Work request
For each line below that holds the word "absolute", make a copy.
═══ Information
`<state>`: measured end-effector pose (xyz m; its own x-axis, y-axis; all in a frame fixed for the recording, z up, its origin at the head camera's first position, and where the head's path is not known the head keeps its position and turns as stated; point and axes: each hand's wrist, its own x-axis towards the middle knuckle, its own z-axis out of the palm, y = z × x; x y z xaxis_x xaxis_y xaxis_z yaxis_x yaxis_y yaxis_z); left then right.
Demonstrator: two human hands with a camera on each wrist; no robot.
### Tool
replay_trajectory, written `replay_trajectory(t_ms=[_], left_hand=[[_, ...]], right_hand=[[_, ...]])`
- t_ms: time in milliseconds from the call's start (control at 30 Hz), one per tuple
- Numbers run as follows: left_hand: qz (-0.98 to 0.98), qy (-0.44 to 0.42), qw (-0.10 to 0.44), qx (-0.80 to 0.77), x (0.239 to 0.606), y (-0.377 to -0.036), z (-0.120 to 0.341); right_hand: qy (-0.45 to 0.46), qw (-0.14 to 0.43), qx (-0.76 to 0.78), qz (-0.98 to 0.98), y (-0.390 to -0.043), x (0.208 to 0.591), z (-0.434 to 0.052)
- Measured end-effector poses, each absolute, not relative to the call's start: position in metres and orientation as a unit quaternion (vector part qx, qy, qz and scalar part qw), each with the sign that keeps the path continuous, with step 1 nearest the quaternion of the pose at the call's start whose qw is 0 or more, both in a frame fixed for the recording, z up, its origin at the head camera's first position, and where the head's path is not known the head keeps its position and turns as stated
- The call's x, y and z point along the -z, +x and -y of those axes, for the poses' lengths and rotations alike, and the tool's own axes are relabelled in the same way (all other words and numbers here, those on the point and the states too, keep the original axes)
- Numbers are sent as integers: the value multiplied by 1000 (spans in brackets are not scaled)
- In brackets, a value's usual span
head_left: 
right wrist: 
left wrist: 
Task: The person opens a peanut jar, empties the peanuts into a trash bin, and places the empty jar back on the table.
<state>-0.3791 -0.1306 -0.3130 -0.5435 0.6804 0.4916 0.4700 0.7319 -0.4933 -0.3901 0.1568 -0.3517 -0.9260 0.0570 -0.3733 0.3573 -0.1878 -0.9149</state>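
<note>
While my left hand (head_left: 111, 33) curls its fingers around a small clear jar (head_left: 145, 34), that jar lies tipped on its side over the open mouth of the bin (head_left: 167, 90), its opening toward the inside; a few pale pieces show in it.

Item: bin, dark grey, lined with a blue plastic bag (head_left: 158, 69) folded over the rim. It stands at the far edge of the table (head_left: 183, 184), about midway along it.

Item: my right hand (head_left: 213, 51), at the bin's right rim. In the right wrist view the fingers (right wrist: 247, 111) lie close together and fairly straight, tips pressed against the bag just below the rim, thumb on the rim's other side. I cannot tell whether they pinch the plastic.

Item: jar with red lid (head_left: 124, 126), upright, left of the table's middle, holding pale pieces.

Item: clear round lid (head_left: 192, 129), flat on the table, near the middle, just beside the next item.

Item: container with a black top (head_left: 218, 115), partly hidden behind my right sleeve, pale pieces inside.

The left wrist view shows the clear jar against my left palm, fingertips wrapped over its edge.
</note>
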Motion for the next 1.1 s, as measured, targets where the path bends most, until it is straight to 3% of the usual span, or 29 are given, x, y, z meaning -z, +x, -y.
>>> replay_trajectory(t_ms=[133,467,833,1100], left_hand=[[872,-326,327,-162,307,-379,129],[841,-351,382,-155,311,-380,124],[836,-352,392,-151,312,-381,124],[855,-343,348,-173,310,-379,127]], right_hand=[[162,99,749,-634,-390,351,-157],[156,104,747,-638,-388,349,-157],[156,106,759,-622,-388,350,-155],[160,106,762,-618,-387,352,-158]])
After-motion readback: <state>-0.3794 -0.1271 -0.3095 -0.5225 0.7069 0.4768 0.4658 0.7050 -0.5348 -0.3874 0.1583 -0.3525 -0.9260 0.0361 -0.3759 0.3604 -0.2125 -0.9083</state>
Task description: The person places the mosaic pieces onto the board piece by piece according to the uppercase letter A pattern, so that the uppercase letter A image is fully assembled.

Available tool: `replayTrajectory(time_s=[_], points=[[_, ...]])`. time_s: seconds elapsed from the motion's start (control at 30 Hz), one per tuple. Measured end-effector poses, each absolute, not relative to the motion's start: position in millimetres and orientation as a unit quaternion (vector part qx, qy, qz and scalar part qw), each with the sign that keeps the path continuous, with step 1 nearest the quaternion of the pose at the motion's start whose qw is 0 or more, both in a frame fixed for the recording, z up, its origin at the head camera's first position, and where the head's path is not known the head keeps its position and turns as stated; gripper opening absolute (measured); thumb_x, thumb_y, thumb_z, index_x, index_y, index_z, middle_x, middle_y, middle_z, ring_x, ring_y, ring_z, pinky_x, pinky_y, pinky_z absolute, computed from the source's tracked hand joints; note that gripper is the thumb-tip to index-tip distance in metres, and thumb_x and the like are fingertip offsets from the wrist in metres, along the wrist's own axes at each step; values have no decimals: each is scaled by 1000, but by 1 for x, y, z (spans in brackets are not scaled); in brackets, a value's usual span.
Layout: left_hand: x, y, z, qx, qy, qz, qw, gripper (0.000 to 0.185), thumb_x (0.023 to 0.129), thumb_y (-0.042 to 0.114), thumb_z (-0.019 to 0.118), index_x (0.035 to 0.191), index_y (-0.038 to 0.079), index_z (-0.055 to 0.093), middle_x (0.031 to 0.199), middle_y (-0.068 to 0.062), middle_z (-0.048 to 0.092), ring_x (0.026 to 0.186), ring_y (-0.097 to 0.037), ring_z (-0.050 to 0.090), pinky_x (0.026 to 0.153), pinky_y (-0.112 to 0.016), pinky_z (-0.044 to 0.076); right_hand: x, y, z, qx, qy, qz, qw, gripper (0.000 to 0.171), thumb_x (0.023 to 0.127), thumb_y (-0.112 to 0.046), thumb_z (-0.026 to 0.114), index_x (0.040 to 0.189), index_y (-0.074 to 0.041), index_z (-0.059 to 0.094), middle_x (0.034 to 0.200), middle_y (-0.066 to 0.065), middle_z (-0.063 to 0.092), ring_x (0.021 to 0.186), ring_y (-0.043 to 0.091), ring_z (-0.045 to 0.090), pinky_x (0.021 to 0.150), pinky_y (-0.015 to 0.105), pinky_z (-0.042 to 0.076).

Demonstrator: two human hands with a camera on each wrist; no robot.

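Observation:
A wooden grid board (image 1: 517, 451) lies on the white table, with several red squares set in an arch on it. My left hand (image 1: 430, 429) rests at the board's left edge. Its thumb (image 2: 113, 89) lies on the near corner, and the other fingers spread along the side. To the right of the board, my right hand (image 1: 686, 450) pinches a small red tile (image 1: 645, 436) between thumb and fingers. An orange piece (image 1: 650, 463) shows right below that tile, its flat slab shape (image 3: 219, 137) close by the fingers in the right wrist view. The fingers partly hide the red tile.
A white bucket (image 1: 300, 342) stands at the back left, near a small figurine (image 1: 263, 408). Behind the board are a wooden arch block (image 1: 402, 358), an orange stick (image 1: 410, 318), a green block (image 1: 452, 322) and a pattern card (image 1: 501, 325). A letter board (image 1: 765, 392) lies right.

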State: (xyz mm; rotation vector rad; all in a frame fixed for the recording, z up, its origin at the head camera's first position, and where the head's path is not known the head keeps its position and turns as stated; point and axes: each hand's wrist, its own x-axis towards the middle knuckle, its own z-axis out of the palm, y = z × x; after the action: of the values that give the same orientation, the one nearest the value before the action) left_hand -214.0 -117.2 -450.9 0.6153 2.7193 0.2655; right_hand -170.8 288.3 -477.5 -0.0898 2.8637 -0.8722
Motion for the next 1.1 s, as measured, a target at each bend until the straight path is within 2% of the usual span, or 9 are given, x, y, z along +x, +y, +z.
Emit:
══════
Answer for the task
- Measured end-effector poses, each absolute, not relative to the call's start: position in metres and orientation as a unit quaternion (vector part qx, qy, qz and scalar part qw), each with the sign that keeps the path continuous, with step 1 nearest the quaternion of the pose at the call's start whose qw is 0 or more, both in a frame fixed for the recording, z up, its origin at the head camera's first position, and where the head's path is not known the head keeps its position and turns as stated
Available tool: `replayTrajectory(time_s=[_], points=[[_, ...]])`. time_s: seconds elapsed from the motion's start (control at 30 Hz), one per tuple. Measured end-effector poses, each absolute, not relative to the motion's start: position in millimetres and orientation as a unit quaternion (vector part qx, qy, qz and scalar part qw), each with the sign that keeps the path continuous, with step 1 nearest the quaternion of the pose at the motion's start whose qw is 0 or more, both in a frame fixed for the recording, z up, its origin at the head camera's first position, and where the head's path is not known the head keeps its position and turns as stated; gripper opening absolute (measured); thumb_x, thumb_y, thumb_z, index_x, index_y, index_z, middle_x, middle_y, middle_z, ring_x, ring_y, ring_z, pinky_x, pinky_y, pinky_z absolute, computed from the source's tracked hand joints; note that gripper is the thumb-tip to index-tip distance in metres, and thumb_x and the like are fingertip offsets from the wrist in metres, along the wrist's own axes at each step; values have no decimals: each is scaled by 1000, but by 1 for x, y, z (spans in brackets are not scaled); in brackets, a value's usual span.

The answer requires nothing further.